What you will do: Repeat the data that follows exactly, starting at the line with "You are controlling" and ending at the line with "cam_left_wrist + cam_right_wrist", and leave out every picture.

Dataset records:
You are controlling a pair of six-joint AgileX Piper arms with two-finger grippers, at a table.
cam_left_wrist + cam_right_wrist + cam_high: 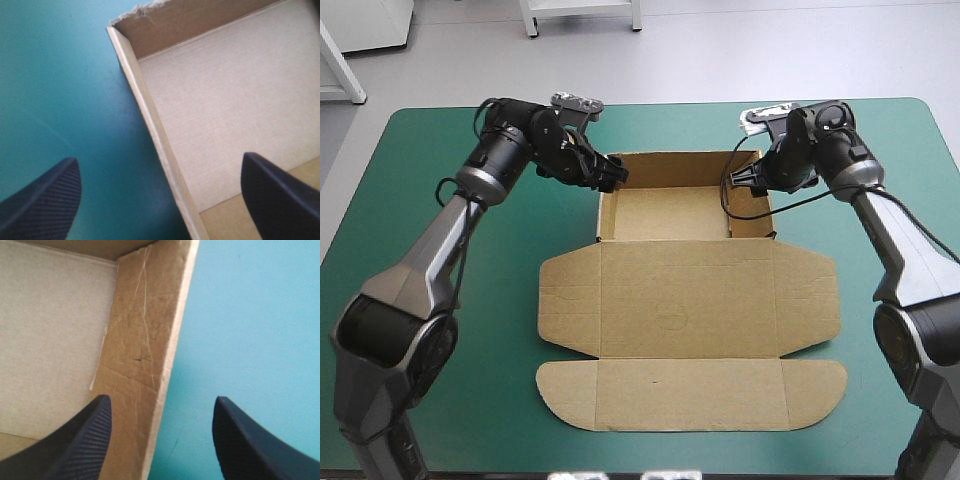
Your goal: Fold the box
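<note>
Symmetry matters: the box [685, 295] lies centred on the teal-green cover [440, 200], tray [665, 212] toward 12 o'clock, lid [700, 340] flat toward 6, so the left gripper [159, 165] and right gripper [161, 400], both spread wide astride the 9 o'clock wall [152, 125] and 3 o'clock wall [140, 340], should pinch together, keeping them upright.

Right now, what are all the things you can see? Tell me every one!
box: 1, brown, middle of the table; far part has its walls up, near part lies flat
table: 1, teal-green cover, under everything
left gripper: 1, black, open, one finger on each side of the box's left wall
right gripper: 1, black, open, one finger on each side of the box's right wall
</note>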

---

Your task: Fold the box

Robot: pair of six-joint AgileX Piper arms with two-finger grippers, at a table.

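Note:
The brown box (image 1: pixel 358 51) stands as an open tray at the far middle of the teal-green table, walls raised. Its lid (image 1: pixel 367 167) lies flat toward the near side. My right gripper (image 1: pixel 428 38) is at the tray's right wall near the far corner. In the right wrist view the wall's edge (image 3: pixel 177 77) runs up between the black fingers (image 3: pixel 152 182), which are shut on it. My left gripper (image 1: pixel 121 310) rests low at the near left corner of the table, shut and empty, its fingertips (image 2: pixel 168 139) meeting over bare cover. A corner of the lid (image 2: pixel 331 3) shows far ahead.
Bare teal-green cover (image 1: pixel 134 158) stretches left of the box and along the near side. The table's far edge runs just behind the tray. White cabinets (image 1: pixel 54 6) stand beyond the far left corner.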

Task result:
You are controlling a pair of six-joint AgileX Piper arms with two-finger grippers, at a table.
cam_left_wrist + cam_right_wrist + cam_high: 

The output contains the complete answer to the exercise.